▶ **Work to complete**
Whenever a line below includes the string "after", show it.

▶ **Given data**
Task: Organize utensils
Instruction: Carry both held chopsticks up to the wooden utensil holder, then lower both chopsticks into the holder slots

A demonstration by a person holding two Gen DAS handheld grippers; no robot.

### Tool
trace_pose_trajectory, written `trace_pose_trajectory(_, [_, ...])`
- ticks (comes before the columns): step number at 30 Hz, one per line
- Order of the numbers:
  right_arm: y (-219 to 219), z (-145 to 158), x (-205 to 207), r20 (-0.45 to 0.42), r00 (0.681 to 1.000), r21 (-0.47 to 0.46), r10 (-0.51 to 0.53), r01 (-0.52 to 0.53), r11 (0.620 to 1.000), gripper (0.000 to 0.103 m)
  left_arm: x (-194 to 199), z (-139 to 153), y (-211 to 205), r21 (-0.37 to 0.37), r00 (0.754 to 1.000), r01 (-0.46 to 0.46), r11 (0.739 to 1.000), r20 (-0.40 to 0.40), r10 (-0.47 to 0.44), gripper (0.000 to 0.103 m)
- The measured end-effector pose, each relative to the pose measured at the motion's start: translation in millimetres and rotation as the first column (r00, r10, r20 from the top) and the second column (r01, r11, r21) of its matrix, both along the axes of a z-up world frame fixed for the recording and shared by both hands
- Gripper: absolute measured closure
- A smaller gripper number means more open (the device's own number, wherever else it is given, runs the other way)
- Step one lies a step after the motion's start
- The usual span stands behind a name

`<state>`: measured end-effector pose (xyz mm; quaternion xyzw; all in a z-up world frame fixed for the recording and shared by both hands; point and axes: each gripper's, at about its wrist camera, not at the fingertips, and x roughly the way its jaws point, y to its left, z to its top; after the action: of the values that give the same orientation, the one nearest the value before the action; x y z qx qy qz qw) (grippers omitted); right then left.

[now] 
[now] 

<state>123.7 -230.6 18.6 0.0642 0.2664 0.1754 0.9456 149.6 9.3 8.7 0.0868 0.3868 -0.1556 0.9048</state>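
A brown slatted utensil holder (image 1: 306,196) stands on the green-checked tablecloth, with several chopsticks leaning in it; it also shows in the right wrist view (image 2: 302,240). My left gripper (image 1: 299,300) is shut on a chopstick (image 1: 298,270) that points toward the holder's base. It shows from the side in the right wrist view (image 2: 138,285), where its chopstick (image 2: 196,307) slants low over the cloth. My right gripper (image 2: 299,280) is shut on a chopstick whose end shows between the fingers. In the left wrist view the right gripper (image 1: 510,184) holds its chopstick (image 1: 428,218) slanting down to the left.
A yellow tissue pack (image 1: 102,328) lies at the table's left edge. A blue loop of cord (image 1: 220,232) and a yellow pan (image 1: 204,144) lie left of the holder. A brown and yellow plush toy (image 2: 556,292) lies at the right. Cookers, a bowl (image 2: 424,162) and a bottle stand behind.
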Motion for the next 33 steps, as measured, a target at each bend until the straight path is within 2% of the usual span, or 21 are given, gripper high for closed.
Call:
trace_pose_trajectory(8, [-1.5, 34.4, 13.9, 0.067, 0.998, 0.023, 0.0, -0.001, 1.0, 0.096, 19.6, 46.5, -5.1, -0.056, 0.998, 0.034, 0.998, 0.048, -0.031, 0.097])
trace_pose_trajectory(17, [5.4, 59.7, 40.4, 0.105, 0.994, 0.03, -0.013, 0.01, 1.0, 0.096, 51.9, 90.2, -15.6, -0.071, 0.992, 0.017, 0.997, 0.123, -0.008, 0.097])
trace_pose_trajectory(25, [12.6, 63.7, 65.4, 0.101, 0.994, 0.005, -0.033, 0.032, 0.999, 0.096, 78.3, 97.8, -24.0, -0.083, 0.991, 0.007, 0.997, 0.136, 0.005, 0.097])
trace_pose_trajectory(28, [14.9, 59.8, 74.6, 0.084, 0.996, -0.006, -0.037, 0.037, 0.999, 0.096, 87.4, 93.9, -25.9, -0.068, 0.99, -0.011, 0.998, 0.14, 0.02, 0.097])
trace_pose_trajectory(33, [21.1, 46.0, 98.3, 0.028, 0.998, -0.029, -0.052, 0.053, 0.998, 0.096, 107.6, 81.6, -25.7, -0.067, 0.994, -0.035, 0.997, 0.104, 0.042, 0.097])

▶ **Exercise output**
- Step one lies a step after the motion's start
`<state>`: measured end-effector pose (xyz mm; quaternion xyzw; all in a z-up world frame fixed for the recording and shared by both hands; point and axes: each gripper's, at about its wrist camera, not at the fingertips, and x roughly the way its jaws point, y to its left, z to its top; after the action: of the values that give the same orientation, the one nearest the value before the action; x y z qx qy qz qw) (grippers omitted); right then left.

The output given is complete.